Who am I kidding? I may need to start out even... slower. Like, really slow. Like, more decorative, less lethal, slow.

paper ak

(via A+R Store)

This paper AK-47 is probably a little more my speed. Pretty, but ineffectual. I'll look really cool while holding it, but self inflicted injuries will be kept to a minimum. Now we rollin! Dog.

Honestly, I kind of prefer the more old school weaponry. A little more Wild Wild West, with saloons and spurs, and weapons that aren't in the least automatic. Although the lack of modern medical technology is a definite minus for the accident prone. Wonder who that might be...

guns montage

Awwwww yeah. Bet you thought I forgot this was a design blog! What have we here? Winchester shot glasses from Amazon, which are potentially lethal in a totally different way; A pistol shaped remote control seen at Design Boner that my dad would kill for; the uber slick "Smoking Gun" via This Next; and Jonathan Adler's whimsical needlepoint pillow, adored by pistol packin' grandmas everywhere.

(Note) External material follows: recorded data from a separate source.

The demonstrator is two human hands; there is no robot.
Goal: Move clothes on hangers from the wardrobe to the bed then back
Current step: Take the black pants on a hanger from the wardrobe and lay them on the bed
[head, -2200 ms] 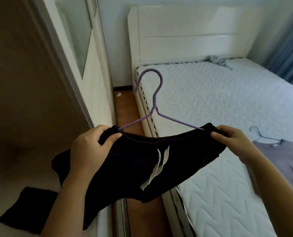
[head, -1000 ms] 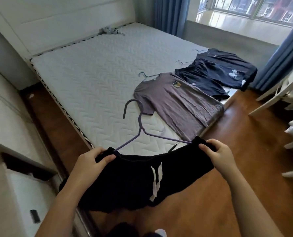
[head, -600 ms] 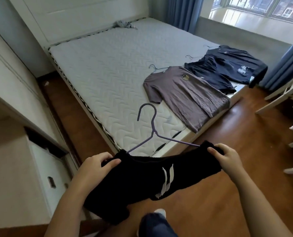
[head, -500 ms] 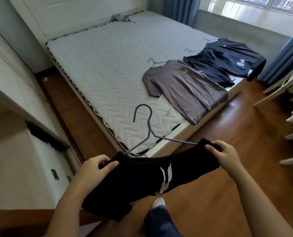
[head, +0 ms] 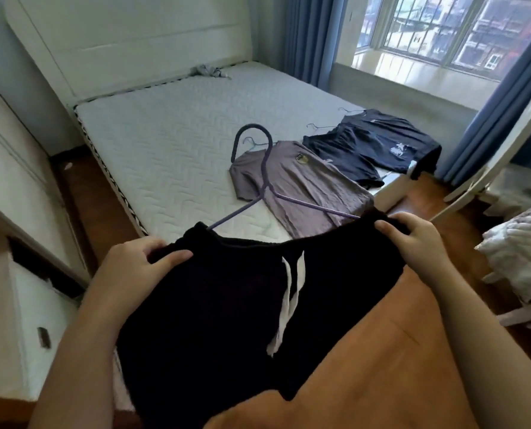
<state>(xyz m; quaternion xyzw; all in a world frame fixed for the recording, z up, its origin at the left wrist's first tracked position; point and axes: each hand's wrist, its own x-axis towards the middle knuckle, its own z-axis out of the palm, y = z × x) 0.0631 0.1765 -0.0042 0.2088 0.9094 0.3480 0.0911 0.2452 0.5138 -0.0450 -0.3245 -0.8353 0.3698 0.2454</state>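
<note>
Black shorts (head: 227, 305) on purple wire hanger (head: 265, 181), held above floor near bed (head: 165, 144).
Soft knit, white drawcords; left hand (head: 134, 267) and right hand (head: 416, 239) each pinch a waistband end, fingers curled.

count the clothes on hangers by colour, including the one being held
black: 1, black shorts, held up
grey-purple: 1, t-shirt on the bed
dark navy: 2, nearer garment and farther garment, both on the bed
total: 4

Black shorts (head: 214, 311) (white drawstrings (head: 289, 292)), purple hanger (head: 265, 174)
</note>
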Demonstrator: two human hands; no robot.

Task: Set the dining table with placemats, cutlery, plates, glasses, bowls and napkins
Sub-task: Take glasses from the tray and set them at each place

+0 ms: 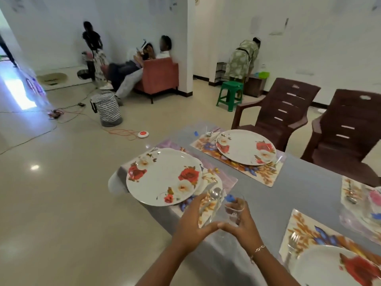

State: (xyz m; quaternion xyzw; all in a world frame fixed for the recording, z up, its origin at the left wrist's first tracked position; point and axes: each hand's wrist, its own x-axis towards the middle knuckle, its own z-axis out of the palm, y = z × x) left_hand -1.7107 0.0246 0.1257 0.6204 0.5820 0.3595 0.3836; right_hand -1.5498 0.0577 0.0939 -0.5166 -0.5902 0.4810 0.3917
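Observation:
Over the near left corner of the grey-clothed table (305,195), my left hand (191,226) grips a clear glass (213,207), tilted. My right hand (243,226) grips a second clear glass (234,212) right beside it, and the fingertips of both hands touch. A floral plate (162,176) lies just beyond on a floral placemat (214,176) and overhangs the table's left edge. A spoon (216,192) shows through the left glass. A second plate (245,146) sits on the far placemat (251,172). A third plate (329,267) with a fork (292,242) is at bottom right.
Two brown plastic chairs (276,112) (350,133) stand along the table's far side. A fourth setting (358,195) is cut off at the right edge. On the floor are a green stool (229,93), a patterned basket (108,110) and cables (121,132). People sit and stand in the background.

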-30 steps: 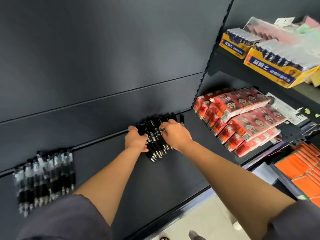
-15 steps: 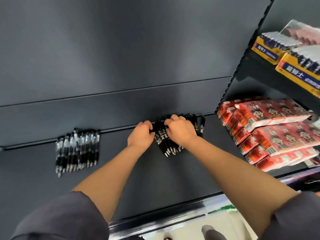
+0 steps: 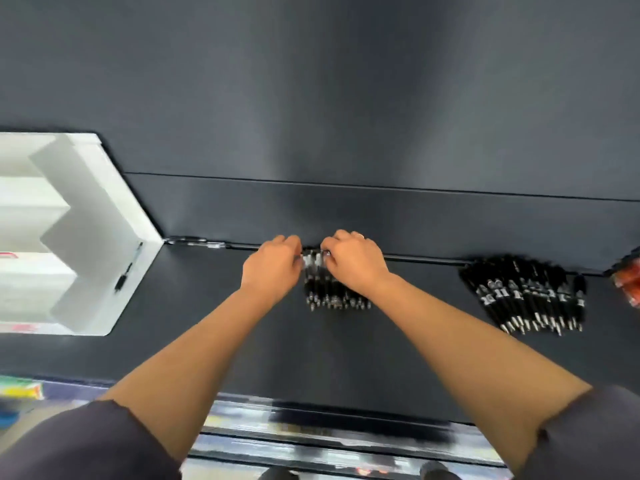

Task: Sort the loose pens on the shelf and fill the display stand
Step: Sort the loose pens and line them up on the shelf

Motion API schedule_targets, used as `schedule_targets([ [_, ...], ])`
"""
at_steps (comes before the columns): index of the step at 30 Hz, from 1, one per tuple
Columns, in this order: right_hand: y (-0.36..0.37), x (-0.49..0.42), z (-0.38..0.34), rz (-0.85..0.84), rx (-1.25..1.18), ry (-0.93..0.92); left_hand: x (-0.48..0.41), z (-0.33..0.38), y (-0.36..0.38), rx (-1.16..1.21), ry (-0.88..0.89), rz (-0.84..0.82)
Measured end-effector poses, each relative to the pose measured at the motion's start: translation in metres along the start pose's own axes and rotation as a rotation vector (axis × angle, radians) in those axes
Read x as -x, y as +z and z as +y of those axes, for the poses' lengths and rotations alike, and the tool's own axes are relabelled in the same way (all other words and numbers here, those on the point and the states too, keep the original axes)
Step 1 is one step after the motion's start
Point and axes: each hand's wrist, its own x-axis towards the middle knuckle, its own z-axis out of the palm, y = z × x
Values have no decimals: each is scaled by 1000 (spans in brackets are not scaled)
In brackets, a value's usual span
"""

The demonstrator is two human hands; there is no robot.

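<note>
Head: left hand (image 3: 272, 268), right hand (image 3: 356, 263) grip slim black pens (image 3: 329, 294), matte shelf (image 3: 311, 351).

Only one camera looks here. It sits on the person's head and looks forward and down at a dark shelf (image 3: 381, 358), from close up. Both arms stretch from 6 o'clock to the middle, where the left hand (image 3: 272, 268) and right hand (image 3: 356, 261) grip a bunch of pens (image 3: 329, 291). The back wall (image 3: 311, 98) fills 12 o'clock. A white stand (image 3: 104, 188) sits at 9 o'clock, more pens (image 3: 530, 296) at 3 o'clock.
</note>
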Motion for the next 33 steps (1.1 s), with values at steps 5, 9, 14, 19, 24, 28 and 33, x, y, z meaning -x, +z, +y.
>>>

Of course, my newfound frippery would look fabulous against this old-school-meets-young-stunna backdrop:

thug stripe wallpaper

Designer Wallcovering carries Thug Stripe black and white gun wallpaper. Yes, please. And I have just the thing to cast a perfect, decoratively violent, glow upon it.

rock and royal

Rock and Royal (purveyors of the OG nefarious pirate ship chandelier) think that everything looks better under crystal, and they can glue, string, stitch, or wire it together in just about any configuration imaginable. I'm just not sure if I like the AK or the snub nosed pistol better:

rock and royal

Whereas the AK is sharp and pointy, the pistol is so soothing and unassuming. It says, "What, me? Dangerous? Never." Kind of like that douchebag boy you dated in high school, and you remember how that turned out. Alrighty, AK it is!

Or maybe I don't want any guns hanging over my head. They don't exactly connote the same sense of imminent death that, say, a guillotine might. Still, there are only a few wires keeping that barrel off my neck. Perhaps I'd be better off with something gravity bound.

philipe starck

I blogged about this super fly gold table lamp by Philippe Starck a hundred million years ago, but time has done little to assuage my lust. I like that the business end is pointed up. I like gold. I like fetishize guns. Enough said.

But if I'm being realistic, I'd probably get the most use (and street cred) out of this little number:

tequila flask

(via Trendhunter)

Everyone respects a gun-shaped flask full of tequila. Especially during the holidays.